Add L2 CI workflow with simulated tests and HUD callbacks by subinz1 · Pull Request #4 · pytorch/crcr-test

subinz1 · 2026-06-01T04:46:03Z

Summary

Adds a new oot-l2-ci.yml workflow (the existing crcr-dispatch-receiver.yml is untouched)
Receives repository_dispatch events (same pull_request/push types)
Sends in_progress callback at job start, completed callback at job end
Generates randomized per-run test data:
- 100–500 total tests
- 0–11% failure rate, 0–4% skip rate
- 15–60s simulated execution duration
Reports test-results JSON and artifact-url in the completed callback
Every dispatch produces different numbers → varied data flows through DynamoDB → ClickHouse → HUD

What it validates

OIDC token minting via id-token: write
cross-repo-ci-relay-callback composite action (in_progress + completed)
End-to-end data flow: GHA → Lambda → DynamoDB → ClickHouse replicator → HUD API
Dashboard displays varied pass rates, durations, and failure counts

Test plan

Trigger a dispatch to pytorch/crcr-test (via a PR or push to pytorch/pytorch)
Verify the OOT L2 workflow runs and completes
Check DynamoDB torchci-oot-workflow-job table for the new record
Check ClickHouse default.oot_workflow_job for replicated data
Verify https://hud.pytorch.org/oot shows the new entry

Add a new oot-l2-ci.yml workflow (separate from the existing L1 dispatch receiver) that demonstrates the full L2 pipeline: - Listens only to pull_request dispatches (not push) - Sends in_progress callback at job start via the composite action - Checks out both this repo and pytorch/pytorch at the PR head SHA - Generates randomized test counts (100-500 total, 0-11% fail rate, 0-4% skip rate) and execution duration (15-60s) per run - Simulates build and test execution with realistic log output - Sends completed callback with conclusion and test-results payload - Reports artifact URL pointing to the workflow run Every dispatch produces different numbers, so repeated runs create varied data in the OOT HUD dashboard. The existing crcr-dispatch-receiver.yml (L1) is left unchanged.
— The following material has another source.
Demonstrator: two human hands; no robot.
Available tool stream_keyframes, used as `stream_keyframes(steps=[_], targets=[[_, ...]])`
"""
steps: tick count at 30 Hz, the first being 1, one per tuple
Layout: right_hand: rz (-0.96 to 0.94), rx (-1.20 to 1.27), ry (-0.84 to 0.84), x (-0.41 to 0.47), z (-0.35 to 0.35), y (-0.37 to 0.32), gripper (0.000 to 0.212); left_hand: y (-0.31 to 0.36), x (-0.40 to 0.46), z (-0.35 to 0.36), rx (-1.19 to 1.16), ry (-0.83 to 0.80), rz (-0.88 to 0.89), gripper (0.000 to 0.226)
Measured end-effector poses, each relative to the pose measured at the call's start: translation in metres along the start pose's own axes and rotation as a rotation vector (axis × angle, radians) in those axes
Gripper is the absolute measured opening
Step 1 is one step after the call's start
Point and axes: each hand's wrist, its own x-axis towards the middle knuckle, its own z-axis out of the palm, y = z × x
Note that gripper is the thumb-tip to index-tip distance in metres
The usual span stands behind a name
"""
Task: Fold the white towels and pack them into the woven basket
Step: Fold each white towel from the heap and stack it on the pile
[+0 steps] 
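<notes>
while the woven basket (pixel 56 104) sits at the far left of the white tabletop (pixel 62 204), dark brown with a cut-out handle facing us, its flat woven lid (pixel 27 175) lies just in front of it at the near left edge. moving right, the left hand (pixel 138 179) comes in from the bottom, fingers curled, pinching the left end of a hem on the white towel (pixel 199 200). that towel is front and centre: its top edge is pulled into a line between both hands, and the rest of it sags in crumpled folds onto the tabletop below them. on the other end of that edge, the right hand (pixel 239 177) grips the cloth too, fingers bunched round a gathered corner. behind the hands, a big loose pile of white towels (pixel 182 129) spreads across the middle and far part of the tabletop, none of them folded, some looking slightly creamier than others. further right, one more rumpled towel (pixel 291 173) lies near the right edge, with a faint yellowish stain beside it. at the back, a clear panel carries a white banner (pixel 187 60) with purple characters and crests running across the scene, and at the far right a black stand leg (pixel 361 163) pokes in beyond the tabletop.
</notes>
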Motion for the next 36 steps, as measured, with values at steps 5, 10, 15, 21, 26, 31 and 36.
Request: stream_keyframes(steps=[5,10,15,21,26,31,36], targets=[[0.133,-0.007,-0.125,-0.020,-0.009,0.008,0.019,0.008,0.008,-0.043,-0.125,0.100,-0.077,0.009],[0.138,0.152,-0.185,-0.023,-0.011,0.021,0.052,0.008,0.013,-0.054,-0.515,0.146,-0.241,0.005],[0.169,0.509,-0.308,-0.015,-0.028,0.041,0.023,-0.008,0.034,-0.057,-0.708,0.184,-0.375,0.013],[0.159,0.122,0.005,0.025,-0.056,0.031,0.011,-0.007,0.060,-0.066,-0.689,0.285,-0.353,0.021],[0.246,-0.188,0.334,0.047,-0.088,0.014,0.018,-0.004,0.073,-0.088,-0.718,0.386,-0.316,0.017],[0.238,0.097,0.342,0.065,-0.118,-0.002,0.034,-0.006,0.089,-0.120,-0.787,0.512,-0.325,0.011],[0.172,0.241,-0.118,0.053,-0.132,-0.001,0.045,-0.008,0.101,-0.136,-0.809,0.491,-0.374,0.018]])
jewelkm89 · 2026-06-01T09:54:14Z

+        if: always()
+        uses: pytorch/test-infra/.github/actions/cross-repo-ci-relay-callback@main
+        with:
+          callback-url: ${{ secrets.CRCR_CALLBACK_URL }}


@subinz1
Can we make sure this CRCR_CALLBACK_URL is set.

Yes — CRCR_CALLBACK_URL is not currently set as a repository secret on pytorch/crcr-test. I verified via gh secret list --repo pytorch/crcr-test (returns empty).

This secret should be the Lambda Function URL for the crcr-callback-prod Lambda, deployed via the Terraform config in pytorch/ci-infra#614 (aws_lambda_function_url.callback). The value can be obtained by either:

Running terraform output callback_function_url in the crcr/ workspace, or

Looking it up in the AWS Console → Lambda → crcr-callback-prod → Function URL

@atalman or @can-gaa-hou — could one of you set this secret on pytorch/crcr-test? This is a prerequisite for the L2 callback action to work.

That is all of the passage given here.